Prompt =>
Transcribe the records word for word. Leave every picture out.

Records shown =>
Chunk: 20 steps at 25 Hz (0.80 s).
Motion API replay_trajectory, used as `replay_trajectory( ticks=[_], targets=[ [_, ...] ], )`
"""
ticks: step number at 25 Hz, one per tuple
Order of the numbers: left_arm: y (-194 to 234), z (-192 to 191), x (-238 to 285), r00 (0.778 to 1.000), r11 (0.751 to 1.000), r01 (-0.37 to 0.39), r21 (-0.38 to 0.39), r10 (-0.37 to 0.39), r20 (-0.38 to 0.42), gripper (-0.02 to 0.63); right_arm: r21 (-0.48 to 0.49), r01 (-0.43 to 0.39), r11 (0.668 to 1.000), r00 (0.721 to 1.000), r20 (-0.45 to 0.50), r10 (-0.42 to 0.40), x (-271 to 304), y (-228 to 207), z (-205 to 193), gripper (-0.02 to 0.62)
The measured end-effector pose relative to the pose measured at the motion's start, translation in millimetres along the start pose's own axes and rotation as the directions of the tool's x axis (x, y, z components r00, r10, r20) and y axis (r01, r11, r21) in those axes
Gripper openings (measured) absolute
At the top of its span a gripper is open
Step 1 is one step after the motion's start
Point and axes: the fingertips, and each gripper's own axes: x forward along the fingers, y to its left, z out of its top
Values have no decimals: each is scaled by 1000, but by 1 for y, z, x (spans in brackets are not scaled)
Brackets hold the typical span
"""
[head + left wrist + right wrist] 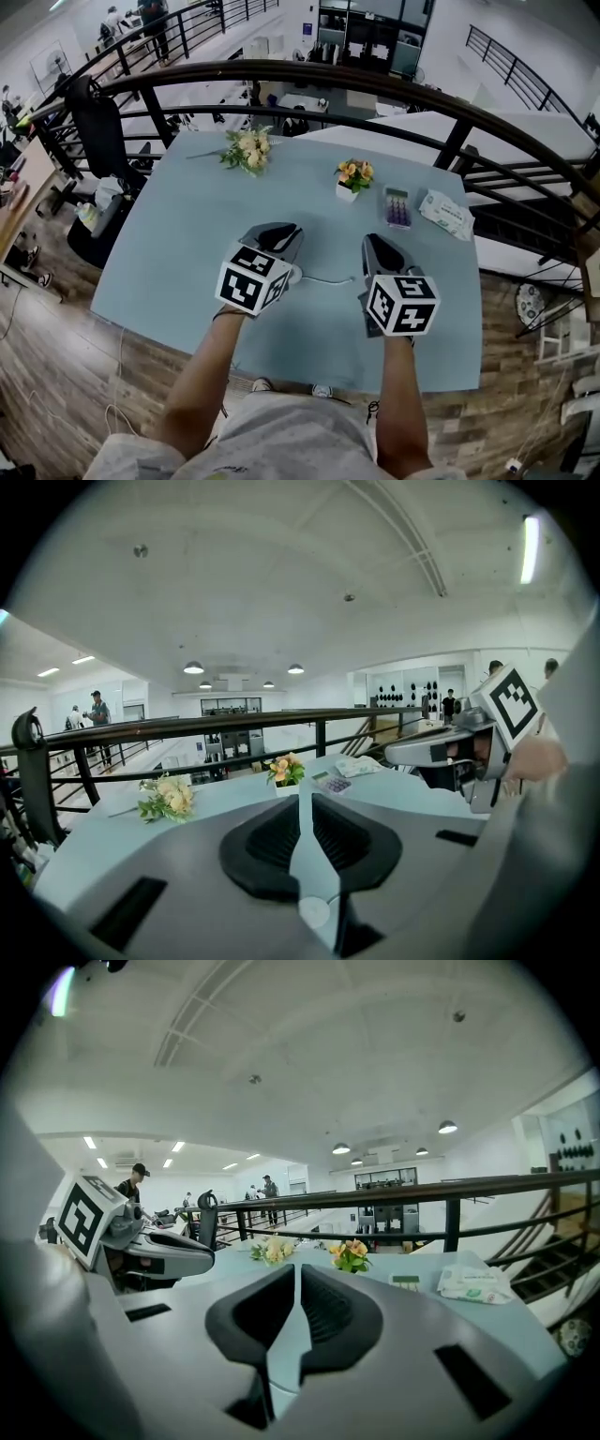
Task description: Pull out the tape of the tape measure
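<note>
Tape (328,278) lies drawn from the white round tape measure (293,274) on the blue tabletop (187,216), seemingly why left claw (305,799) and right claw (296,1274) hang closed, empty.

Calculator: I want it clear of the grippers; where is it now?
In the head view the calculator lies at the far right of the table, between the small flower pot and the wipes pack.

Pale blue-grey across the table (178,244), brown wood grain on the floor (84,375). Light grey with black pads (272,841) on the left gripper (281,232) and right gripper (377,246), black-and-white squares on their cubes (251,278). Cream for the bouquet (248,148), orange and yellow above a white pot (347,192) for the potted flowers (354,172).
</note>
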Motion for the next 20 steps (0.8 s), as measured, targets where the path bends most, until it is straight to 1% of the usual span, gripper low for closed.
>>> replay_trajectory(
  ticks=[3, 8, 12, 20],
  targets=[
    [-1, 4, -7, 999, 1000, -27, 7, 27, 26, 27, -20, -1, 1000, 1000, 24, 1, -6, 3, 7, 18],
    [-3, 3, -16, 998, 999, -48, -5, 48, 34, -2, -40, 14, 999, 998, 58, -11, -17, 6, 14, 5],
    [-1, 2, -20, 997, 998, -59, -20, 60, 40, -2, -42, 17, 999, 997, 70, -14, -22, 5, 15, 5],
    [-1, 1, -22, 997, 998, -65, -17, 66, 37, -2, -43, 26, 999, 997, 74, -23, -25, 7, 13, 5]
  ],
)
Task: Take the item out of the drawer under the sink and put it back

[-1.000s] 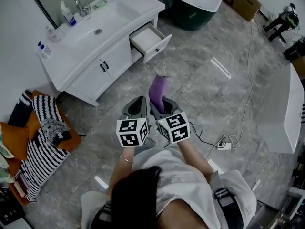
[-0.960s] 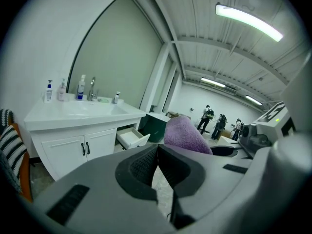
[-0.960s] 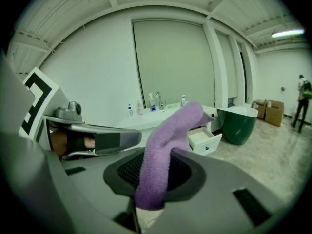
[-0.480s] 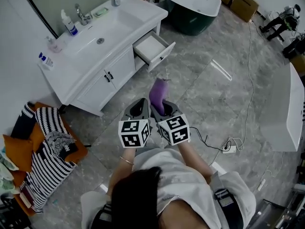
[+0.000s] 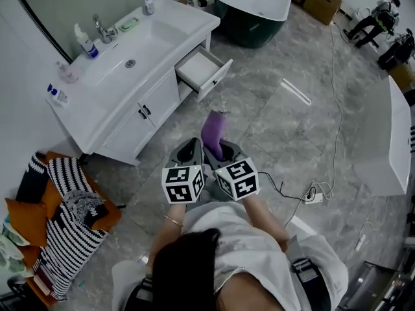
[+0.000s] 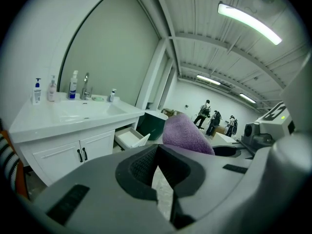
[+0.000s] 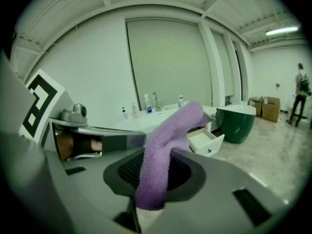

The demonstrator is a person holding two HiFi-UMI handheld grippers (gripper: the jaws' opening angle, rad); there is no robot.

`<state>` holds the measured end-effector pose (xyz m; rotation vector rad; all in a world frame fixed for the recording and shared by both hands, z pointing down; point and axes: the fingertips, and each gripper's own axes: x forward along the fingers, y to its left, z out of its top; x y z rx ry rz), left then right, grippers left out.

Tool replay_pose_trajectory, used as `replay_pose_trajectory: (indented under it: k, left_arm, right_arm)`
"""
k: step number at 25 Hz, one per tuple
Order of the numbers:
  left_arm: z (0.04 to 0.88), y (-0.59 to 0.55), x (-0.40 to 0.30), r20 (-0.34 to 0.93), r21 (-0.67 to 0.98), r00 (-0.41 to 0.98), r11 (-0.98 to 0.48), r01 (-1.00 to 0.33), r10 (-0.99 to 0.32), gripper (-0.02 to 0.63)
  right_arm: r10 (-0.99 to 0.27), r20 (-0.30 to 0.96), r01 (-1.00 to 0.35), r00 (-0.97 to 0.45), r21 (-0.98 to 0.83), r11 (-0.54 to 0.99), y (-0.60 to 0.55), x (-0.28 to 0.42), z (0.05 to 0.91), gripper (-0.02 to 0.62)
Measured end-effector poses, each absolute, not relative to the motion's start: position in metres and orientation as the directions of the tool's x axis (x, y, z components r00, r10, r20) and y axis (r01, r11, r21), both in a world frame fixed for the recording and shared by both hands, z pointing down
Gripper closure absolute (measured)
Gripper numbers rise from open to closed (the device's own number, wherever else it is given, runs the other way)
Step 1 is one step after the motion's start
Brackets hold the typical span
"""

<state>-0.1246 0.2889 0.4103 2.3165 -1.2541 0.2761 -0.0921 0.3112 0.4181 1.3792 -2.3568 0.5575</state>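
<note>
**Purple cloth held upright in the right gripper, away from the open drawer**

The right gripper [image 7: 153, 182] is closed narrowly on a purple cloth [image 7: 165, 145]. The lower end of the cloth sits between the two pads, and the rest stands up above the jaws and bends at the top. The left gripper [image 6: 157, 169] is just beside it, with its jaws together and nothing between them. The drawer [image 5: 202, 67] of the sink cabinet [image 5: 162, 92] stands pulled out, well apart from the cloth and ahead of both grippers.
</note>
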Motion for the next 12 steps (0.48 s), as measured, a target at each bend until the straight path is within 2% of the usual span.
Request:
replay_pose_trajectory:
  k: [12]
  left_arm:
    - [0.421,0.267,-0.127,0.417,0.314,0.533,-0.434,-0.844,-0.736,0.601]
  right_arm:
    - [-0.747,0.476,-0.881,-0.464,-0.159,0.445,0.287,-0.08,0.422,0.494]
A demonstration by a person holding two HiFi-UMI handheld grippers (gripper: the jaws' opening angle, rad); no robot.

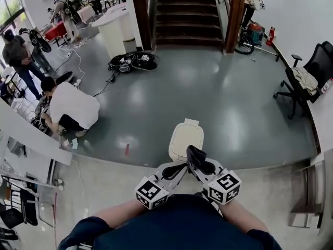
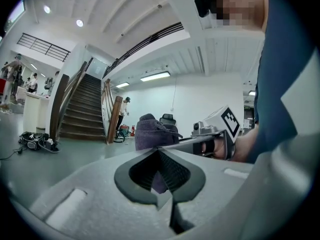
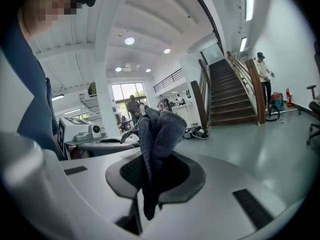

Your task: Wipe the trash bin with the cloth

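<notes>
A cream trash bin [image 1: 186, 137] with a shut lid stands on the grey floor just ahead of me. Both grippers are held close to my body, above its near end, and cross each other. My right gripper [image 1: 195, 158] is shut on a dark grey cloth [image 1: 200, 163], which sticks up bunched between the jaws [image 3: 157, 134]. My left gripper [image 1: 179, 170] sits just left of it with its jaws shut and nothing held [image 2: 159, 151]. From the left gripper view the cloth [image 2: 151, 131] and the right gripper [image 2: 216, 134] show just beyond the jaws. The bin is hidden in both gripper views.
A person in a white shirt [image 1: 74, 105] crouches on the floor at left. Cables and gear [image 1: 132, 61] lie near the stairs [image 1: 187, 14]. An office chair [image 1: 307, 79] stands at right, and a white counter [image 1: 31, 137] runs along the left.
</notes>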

Exercise response =>
Chunk: 20 steps at 25 Hz (0.80 s).
Motion API replay_trajectory, used as `replay_trajectory( ticks=[_], targets=[ [_, ...] ], )`
"""
ticks: step number at 25 Hz, one per tuple
Order of the numbers: left_arm: y (-194 to 234), z (-192 to 191), x (-238 to 285), r00 (0.778 to 1.000), r11 (0.751 to 1.000), r01 (-0.37 to 0.39), r21 (-0.38 to 0.39), r10 (-0.37 to 0.39), r20 (-0.38 to 0.42), gripper (-0.02 to 0.63); right_arm: r21 (-0.48 to 0.49), r01 (-0.43 to 0.39), r11 (0.668 to 1.000), r00 (0.721 to 1.000), r20 (-0.45 to 0.50), r10 (-0.42 to 0.40), x (-271 to 304), y (-228 to 207), z (-205 to 193), gripper (-0.02 to 0.62)
The measured end-effector pose relative to the pose measured at the motion's start, translation in millimetres along the start pose's own axes and rotation as the directions of the tool's x axis (x, y, z components r00, r10, r20) and y axis (r01, r11, r21) in those axes
Gripper openings (measured) absolute
At the top of its span a gripper is open
Step 1 is one step after the motion's start
Point and axes: the fingertips, and each gripper's own axes: x forward along the fingers, y to its left, z out of its top
Values have no decimals: each is scaled by 1000, but by 1 for y, z, x (spans in brackets are not scaled)
Brackets hold the typical span
"""
[head + left wrist + right wrist] 
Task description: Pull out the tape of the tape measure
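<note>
Tape (328,278) lies drawn from the white round tape measure (293,274) on the blue tabletop (187,216), seemingly why left claw (305,799) and right claw (296,1274) hang closed, empty.

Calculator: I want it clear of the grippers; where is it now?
In the head view the calculator lies at the far right of the table, between the small flower pot and the wipes pack.

Pale blue-grey across the table (178,244), brown wood grain on the floor (84,375). Light grey with black pads (272,841) on the left gripper (281,232) and right gripper (377,246), black-and-white squares on their cubes (251,278). Cream for the bouquet (248,148), orange and yellow above a white pot (347,192) for the potted flowers (354,172).
</note>
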Motion for the next 20 steps (0.8 s), as measured, targets where the path bends most, until it is straight to 1% of the usual span, gripper low for closed.
>>> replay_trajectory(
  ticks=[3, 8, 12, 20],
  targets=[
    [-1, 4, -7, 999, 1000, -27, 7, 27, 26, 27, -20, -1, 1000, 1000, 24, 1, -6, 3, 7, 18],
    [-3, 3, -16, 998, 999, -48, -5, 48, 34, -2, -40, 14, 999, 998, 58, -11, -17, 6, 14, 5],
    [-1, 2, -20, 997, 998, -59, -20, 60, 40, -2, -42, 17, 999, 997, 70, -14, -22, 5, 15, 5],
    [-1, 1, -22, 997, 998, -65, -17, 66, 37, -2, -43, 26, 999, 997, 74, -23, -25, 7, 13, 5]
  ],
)
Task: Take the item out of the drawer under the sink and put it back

[-1.000s] 
[-0.960s] 
[-0.960s] 
[-0.480s] 
[+0.000s] 
[+0.000s] 
[+0.000s] 

The demonstrator is a person holding two HiFi-UMI handheld grippers (gripper: the jaws' opening angle, rad); there is no robot.

`<state>` holds the measured end-effector pose (xyz m; rotation vector rad; all in a world frame fixed for the recording and shared by both hands, z pointing down; point and axes: the fingertips, and each gripper's own axes: x forward along the fingers, y to its left, z out of its top; x y z rx ry rz), left then right, grippers left out.

Tool replay_pose_trajectory, used as `replay_pose_trajectory: (indented under it: k, left_arm, right_arm)`
"""
k: step number at 25 Hz, one per tuple
Order of the numbers:
  left_arm: z (0.04 to 0.88), y (-0.59 to 0.55), x (-0.40 to 0.30), r20 (-0.34 to 0.93), r21 (-0.67 to 0.98), r00 (-0.41 to 0.98), r11 (-0.98 to 0.48), r01 (-1.00 to 0.33), r10 (-0.99 to 0.32), gripper (-0.02 to 0.63)
  right_arm: r10 (-0.99 to 0.27), r20 (-0.30 to 0.96), r01 (-1.00 to 0.35), r00 (-0.97 to 0.45), r21 (-0.98 to 0.83), r11 (-0.54 to 0.99), y (-0.60 to 0.55), x (-0.28 to 0.42), z (0.05 to 0.91), gripper (-0.02 to 0.62)
Measured end-effector poses, each absolute, not relative to the motion's start: position in metres and orientation as the directions of the tool's x axis (x, y, z components r00, r10, r20) and y axis (r01, r11, r21), both in a world frame fixed for the recording and shared by both hands, z pointing down
Gripper closure absolute (measured)
Gripper numbers rise from open to closed (the device's own number, wherever else it is given, runs the other way)
Step 1 is one step after the motion's start
Brackets hold the typical span
"""

<state>-0.1246 0.2889 0.4103 2.3165 -1.2541 0.2761 -0.0921 0.3112 0.4181 1.3792 -2.3568 0.5575</state>
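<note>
**Purple cloth held upright in the right gripper, away from the open drawer**

The right gripper [image 7: 153, 182] is closed narrowly on a purple cloth [image 7: 165, 145]. The lower end of the cloth sits between the two pads, and the rest stands up above the jaws and bends at the top. The left gripper [image 6: 157, 169] is just beside it, with its jaws together and nothing between them. The drawer [image 5: 202, 67] of the sink cabinet [image 5: 162, 92] stands pulled out, well apart from the cloth and ahead of both grippers.
</note>
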Motion for the next 12 steps (0.48 s), as measured, a target at each bend until the straight path is within 2% of the usual span.
Request:
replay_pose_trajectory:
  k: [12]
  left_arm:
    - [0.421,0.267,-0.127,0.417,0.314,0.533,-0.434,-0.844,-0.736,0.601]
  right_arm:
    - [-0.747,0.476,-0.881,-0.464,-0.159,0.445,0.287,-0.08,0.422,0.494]
A demonstration by a person holding two HiFi-UMI handheld grippers (gripper: the jaws' opening angle, rad); no robot.


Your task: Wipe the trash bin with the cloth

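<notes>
A cream trash bin [image 1: 186, 137] with a shut lid stands on the grey floor just ahead of me. Both grippers are held close to my body, above its near end, and cross each other. My right gripper [image 1: 195, 158] is shut on a dark grey cloth [image 1: 200, 163], which sticks up bunched between the jaws [image 3: 157, 134]. My left gripper [image 1: 179, 170] sits just left of it with its jaws shut and nothing held [image 2: 159, 151]. From the left gripper view the cloth [image 2: 151, 131] and the right gripper [image 2: 216, 134] show just beyond the jaws. The bin is hidden in both gripper views.
A person in a white shirt [image 1: 74, 105] crouches on the floor at left. Cables and gear [image 1: 132, 61] lie near the stairs [image 1: 187, 14]. An office chair [image 1: 307, 79] stands at right, and a white counter [image 1: 31, 137] runs along the left.
</notes>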

This output requires no further additions.